I don’t know about North Lanarkshire but the South Lanarkshire school – Holy Cross High School in Hamilton was then built (pictured above). Interestingly the Special Planning Committee report of 22 August 2005 notes at (5.1) an objection that the land was common good. The report states that “An application to the Court of Session to have the restriction removed from the application was successful.” (I do not think this is true – the only case is the one noted above and it ruled simply that the Court had no locus). Had this objector opposed the Council’s appropriation of inalienable common good land in the Courts, he or she would have won and the Court would have ruled that the decision of the Planning Committee was ultra vires and struck it down – just as Lady Paton did in Portobello. But no-one sought a judicial review of the decision.

And because of that absence of challenge, the school was built.

So is the school illegal?

All of which is to say by way of conclusion that if inalienable common good land is meant to be afforded maximum legal protection, the law has a funny way of going about doing so when three scenarios can throw up three different outcomes.

NOTE – as with all blog posts of a legal character, as a non-lawyer, I am happy to be corrected on any of the facts or opinions expressed.

UPDATE – minor edit 2308hrs

15. September 2012 · Comments Off on Private and Local Acts of Parliament · Categories: Common Good, Democracy, Edinburgh, Governance, Legal affairs, Portobello

I was quoted in the Evening news yesterday as arguing that if the people of Portobello decide that Portobello Park is the best site for a new school, then the Court of Session ruling could be countered by a “Private Act of Parliament”. Some confusion has arisen as to what I meant because of a difference between the terminology used by Westminster and Holyrood.

The UK has its own terminology. Private and Personal (the term used after 1948) relate to legislation covering private affairs. A list of the Acts passed between 1539 and 2006 is listed here. Local Acts are legislation promoted by an organisation in order provide specific powers to, for example, build roads, railways canals, harbours etc. A full list since 1797 can be found here. The Scottish Parliament calls all Private, Personal and Local Acts “Private Acts”. Further details can be found here.

Over the years, a number of Local Acts have been passed dealing with the affairs of Edinburgh. Many of these are relevant to the debate over the Waverley Market with clauses dealing in great detail with the use and function of land in the city. Other clauses deal with the display of registration certificates for hairdressers, ear-piercers and electrolysists (Section 18 of City of Edinburgh DIstrict Council Conformation Act 1991). Section 22 of that Act deals with buildings in certain parks in Edinburgh.

This is the kind of legislation that could be used to permit the construction of a school in Portobello Park. For interest, I have included links to some extracts of these Local Acts (which relate to Waverley Market).

Edinburgh Corporation Order Confirmation Act 1933 includes s.278 permitting the Council to make alterations to the Waverley Market including very precise measurements (not be at a greater distance than 880 yards – s278(2))

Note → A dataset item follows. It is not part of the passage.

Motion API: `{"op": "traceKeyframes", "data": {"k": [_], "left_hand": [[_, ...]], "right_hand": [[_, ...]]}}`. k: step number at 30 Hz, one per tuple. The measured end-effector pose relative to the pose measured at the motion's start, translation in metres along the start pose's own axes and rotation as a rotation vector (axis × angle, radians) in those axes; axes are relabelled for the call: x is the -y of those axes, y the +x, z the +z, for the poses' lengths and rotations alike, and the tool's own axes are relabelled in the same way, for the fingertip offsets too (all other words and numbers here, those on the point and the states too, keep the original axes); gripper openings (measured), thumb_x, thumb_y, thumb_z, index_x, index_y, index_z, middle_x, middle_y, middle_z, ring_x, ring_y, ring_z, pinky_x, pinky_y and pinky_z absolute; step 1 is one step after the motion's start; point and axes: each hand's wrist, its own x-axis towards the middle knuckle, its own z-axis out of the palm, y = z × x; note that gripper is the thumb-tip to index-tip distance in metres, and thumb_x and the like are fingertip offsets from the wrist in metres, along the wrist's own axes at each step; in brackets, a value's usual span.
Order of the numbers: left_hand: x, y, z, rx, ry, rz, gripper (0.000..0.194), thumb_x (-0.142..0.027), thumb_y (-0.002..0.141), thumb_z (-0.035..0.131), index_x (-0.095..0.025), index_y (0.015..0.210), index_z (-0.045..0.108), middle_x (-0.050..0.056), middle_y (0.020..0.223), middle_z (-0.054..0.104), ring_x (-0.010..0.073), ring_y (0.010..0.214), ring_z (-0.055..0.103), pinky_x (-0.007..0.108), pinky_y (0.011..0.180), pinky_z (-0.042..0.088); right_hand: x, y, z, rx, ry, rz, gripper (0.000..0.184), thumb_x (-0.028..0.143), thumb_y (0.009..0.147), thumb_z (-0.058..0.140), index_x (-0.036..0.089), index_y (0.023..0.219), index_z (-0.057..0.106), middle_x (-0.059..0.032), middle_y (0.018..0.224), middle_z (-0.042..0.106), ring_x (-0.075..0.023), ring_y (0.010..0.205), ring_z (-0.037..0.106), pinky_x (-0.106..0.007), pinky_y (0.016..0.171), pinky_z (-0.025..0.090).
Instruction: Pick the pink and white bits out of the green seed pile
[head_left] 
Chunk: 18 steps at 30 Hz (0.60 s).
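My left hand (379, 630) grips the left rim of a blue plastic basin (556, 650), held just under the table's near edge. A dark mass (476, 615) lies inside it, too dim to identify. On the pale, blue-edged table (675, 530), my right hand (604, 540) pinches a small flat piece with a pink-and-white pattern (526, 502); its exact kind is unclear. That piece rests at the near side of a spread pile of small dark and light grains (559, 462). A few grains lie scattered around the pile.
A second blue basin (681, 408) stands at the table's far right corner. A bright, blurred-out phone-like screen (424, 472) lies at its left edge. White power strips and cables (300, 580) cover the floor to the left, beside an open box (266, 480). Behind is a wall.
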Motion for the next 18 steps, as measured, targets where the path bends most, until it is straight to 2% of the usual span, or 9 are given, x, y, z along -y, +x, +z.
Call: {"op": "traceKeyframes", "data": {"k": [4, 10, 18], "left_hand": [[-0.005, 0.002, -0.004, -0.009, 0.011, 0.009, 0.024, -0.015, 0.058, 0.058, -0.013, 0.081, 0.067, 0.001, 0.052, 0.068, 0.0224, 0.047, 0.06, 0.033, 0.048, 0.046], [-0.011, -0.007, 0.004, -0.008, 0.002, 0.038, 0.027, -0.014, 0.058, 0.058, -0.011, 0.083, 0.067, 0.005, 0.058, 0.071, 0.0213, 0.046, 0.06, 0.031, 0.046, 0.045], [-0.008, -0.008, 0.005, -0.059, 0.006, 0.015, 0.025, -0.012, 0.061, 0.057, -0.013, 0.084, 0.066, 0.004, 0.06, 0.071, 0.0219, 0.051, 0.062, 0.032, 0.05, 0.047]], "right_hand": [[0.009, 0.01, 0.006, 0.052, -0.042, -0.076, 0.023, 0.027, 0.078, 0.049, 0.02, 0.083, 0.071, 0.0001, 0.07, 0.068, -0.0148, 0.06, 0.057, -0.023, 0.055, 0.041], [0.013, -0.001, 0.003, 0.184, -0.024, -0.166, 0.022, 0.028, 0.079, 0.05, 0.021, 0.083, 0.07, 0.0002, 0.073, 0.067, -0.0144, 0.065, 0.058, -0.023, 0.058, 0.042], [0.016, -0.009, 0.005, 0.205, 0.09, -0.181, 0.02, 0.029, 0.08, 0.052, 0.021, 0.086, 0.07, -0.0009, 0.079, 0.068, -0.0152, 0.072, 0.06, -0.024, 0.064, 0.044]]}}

Edinburgh Corporation Order Confirmation Act 1967 which includes the provision in s.145 that “The markets and slaughterhouses shall cease to form part of the common good.” This is an example of legislation over-riding centuries of case law on the definition of common good.

City of Edinburgh District Council Confirmation Act 1991 referred to above.

National Galleries of Scotland Act 2003 which repealed the restriction contained in s.22 of the 1991 Act (referred to above) relating to Princes Street Gardens.

The town where I grew up. Kinross Town Hall forms part of the common good of the people of Kinross and yet lies derelict and abandoned due to the incompetence of Perth & Kinross Council.

I have received a number of emails from people in Portobello who have queried my commitment to the cause of the common good of Scotland’s burghs. They complain that I have “switched sides” and that they “deeply regret my involvement in the issue”. These are people with whom I have developed a mutual respect over the years. I am sorry if they feel that I have somehow betrayed the cause of Common Good. In this post I want to explain exactly what I do think. Feelings are running high on both sides of the debate over a site for a new Portobello High School and the future is uncertain for everyone. But I remain as dedicated to restoring Scotland’s common lands to their rightful place in Scotland’s communities as ever and continue to work with many people to this end.

In a typical case in Scotland, folk are trying to reclaim control over common good land that is now the responsibility of a Council that takes in many former burghs. So, for example, Kinross, Dumfries, Forfar, Leven etc. are are now all subsumed into much larger local authority areas. In all of the cases I have been involved in, a small number of people are fighting an at times heroic battle to seek redress for past wrongdoings. One such is the late John Wilson of Greenock interviewed here who sadly passed away in 2011. His struggle is immortalised in Wilson vs Inverclyde 2003 and I wrote a short blog following his death.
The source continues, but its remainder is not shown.